# How many of you have poodles that love cats?



## thekarens (Apr 16, 2017)

I'm not sure whether it's Maddie that loves Josie or the other way around. Josie is 14 and doesn't get along with our other two cats so she snuggles Maddie 











Sent from my iPhone using Tapatalk


----------



## Skylar (Jul 29, 2016)

I had a tpoo many years ago - that tpoo was literally raised by my male cat. He used to carry her around in his mouth when she was still too tiny to go up stairs. He taught her cat language. She loved all cats - and cats loved her. We moved often and we would take her when we were house hunting - I can't count the number of times that outdoor and indoor cats would come from out of hiding to greet and rub my dog - and the owners would be shocked because their cats hated dogs.

I once left my tpoo to be boarded while we were on holiday with a woman who owned two dogs and a cat that hated dogs. Yes, that cat spent 24/7 with my dog while she was boarded - including sleeping with her.
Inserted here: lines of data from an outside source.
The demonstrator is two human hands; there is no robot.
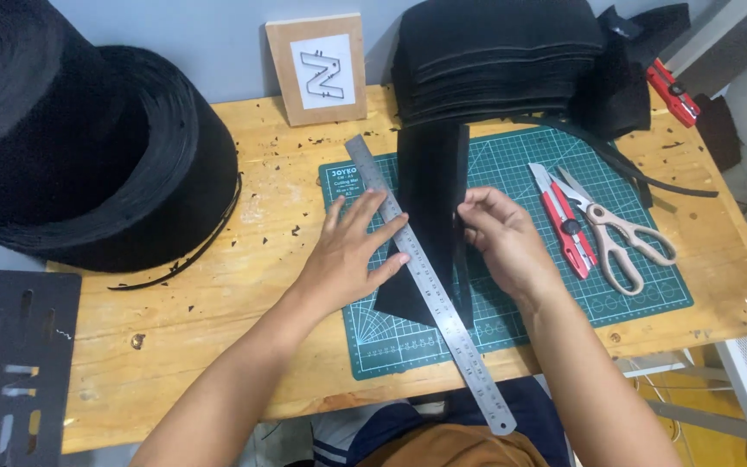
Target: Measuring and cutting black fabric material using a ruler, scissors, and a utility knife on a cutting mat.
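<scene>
While the left hand (352, 255) lies flat with fingers spread wide on a steel ruler (425, 277), the right hand (499, 233) pinches the right edge of a long black felt strip (430, 216) between thumb and fingertips. That strip lies lengthwise on a green cutting mat (512, 164), with the ruler slanting across it from upper left to lower right and running out past the mat's front edge.

On the mat to the right rest a red utility knife (564, 220) and a pair of pale-handled scissors (620, 238), just beside each other. A tall stack of black felt pieces (494, 60) stands at the back edge of the wooden surface (218, 303), and a second red cutter (672, 91) lies near the far right corner. A framed white card with a zigzag letter shape (317, 69) leans against the pale wall. A big roll of black felt (88, 147) fills the left side. Small black scraps are scattered over the wood. Lower left, off the surface, sits a dark stencil plate (15, 363) with cut-out slots.
</scene>
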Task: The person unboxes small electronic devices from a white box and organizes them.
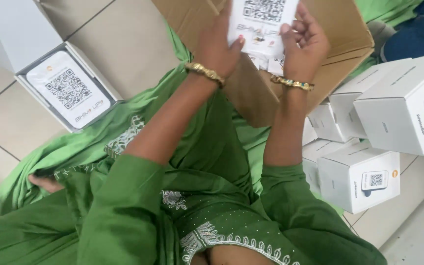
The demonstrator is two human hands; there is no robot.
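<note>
Head view: I'm looking down at both arms stretched fwd over a lap in green cloth. Left hand [219,46] and right hand [304,41] both pinch a white card [262,24] w/ a square code printed on it, held upright betw. them near the top edge of the frame; left thumb lies on the card's lower left edge, right fingers curl round its right edge. Card sits right above the open brown cardboard box [339,34], which tilts toward me, w/ a few more small white cards [271,63] showing inside just under the hands. Gold bangle [204,73] on left wrist, another bangle [290,82] w/ coloured bits on right wrist. To my left, on the tiled floor [123,44], an open white box [67,88] lies w/ a similar code card face up in it, well apart from the hands. To my right, a stack of closed white cartons [364,147], each w/ a small code label, just beside the brown box. Green fabric [74,147] spreads over the floor betw. the open white box and my lap. Bare toes [45,184] peek out at the left under the cloth. Top right corner: dark blue cloth [413,34], can't tell what it is.
</note>
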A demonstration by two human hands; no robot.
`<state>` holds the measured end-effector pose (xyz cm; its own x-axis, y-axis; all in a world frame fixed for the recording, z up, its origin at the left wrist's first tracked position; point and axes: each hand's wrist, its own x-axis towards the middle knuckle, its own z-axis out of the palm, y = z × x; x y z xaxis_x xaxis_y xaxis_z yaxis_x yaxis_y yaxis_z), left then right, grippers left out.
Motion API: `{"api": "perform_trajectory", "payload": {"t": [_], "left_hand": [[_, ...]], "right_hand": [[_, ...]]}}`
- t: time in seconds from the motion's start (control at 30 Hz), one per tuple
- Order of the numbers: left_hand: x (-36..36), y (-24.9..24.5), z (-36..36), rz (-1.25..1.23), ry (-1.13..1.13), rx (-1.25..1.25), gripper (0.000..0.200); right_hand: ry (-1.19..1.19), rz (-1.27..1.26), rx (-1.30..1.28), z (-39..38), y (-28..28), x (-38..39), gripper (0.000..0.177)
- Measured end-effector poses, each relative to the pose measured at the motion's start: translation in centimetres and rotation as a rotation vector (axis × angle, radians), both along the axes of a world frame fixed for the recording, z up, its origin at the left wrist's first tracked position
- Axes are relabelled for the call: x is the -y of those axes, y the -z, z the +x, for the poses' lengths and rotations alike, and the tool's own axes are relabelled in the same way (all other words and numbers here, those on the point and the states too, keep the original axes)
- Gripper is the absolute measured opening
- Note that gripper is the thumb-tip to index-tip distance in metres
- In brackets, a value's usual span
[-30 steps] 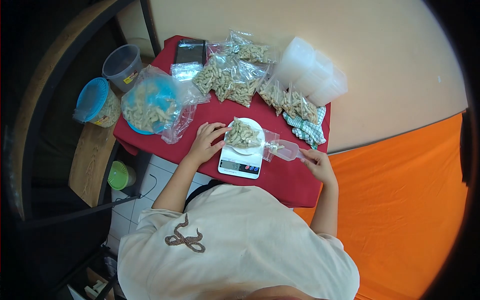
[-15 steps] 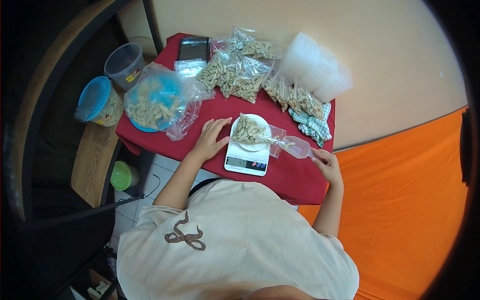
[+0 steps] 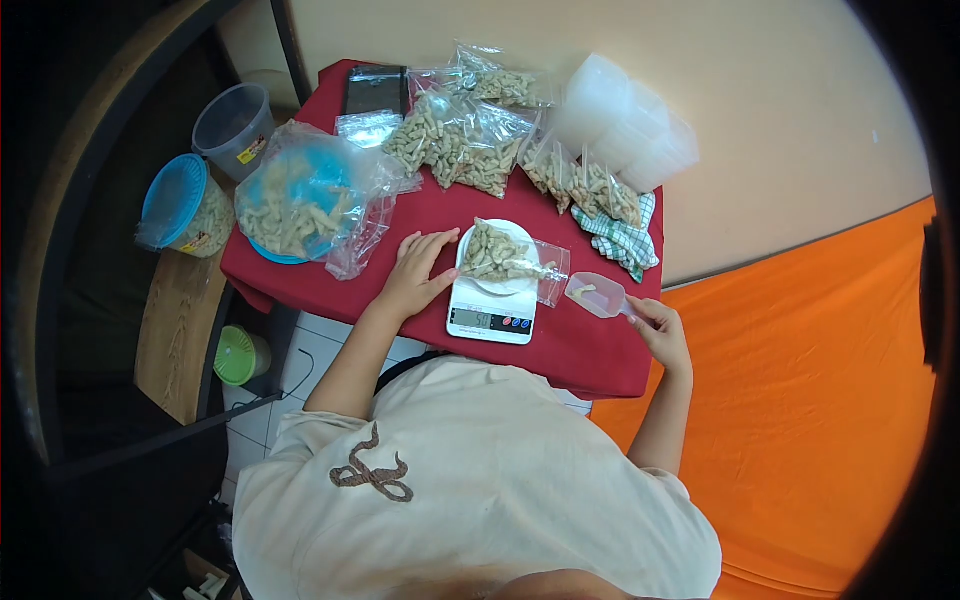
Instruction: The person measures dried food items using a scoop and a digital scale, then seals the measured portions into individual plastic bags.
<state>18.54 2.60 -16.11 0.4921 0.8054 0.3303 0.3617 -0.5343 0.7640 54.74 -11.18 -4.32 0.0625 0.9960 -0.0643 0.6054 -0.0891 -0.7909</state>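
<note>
A white digital kitchen scale (image 3: 490, 325) stands near the table's front, small digits on its display. On its round pan lies a clear plastic bag (image 3: 492, 252) with pale, short snack pieces inside, its mouth toward the right. My left hand (image 3: 418, 274) rests at the scale's left side, fingers stretched out, thumb close to the bag, holding nothing. In my right hand (image 3: 662, 332), a clear plastic scoop (image 3: 597, 296) is gripped by its handle. A few pieces lie in the scoop, which is just right of the bag's mouth.
Several filled bags (image 3: 460, 150) lie along the back of the red-covered table (image 3: 400, 325). A large bag of snacks (image 3: 295, 205) sits on a blue lid at left. Clear containers (image 3: 625, 115) and a checked cloth (image 3: 625, 240) are at back right. Tubs (image 3: 185, 205) stand left.
The scoop has pulled back slightly to the right from the bag's mouth, and fewer pieces show at the opening. The display digits have changed. My left hand stays beside the scale.
</note>
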Motion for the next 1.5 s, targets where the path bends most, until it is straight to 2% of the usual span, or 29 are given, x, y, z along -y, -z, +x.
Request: {"api": "perform_trajectory", "payload": {"t": [0.2, 0.37, 0.9, 1.3, 1.5], "left_hand": [[-0.1, 0.3, -0.1, 0.000, 0.004, 0.015, 0.058], [-0.1, 0.1, -0.1, 0.006, 0.001, 0.013, 0.058], [0.3, -0.3, 0.1, 0.029, -0.007, -0.027, 0.055], [0.5, -0.4, 0.4, 0.056, -0.043, -0.080, 0.054], [0.5, -0.2, 0.5, 0.058, -0.057, -0.018, 0.052]], "right_hand": [[0.017, -0.027, -0.008, -0.5, -0.5, 0.4, 0.029], [0.042, -0.068, 0.084, -0.3, -1.1, 0.3, 0.030], [-0.121, -0.113, 0.205, -1.3, -3.4, -3.4, 0.032], [-0.141, -0.149, 0.089, -0.5, -3.0, -3.8, 0.030], [-0.099, -0.056, -0.034, 1.6, -1.1, -2.3, 0.030]]}}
And my dog would have nothing to do with the other friendly dogs who were her intended playmates while we were on holiday.

My tpoo was so sad when her cats all passed away that we got 2 new kittens when she was elderly - one cat wanted to be an only pet and wouldn't have anything to do with the other kitten or my tpoo. But the other cat loved the tpoo. She really grieved when we had to put the tpoo to sleep.

Now those 2 kittens are elderly cats and we have our minipoo. The "I want to be the only pet" cat will push Babykins out of the way to get my full attention, but the other cat loves to hang around with Babykins, except when Babykins is feisty and feels like chasing her.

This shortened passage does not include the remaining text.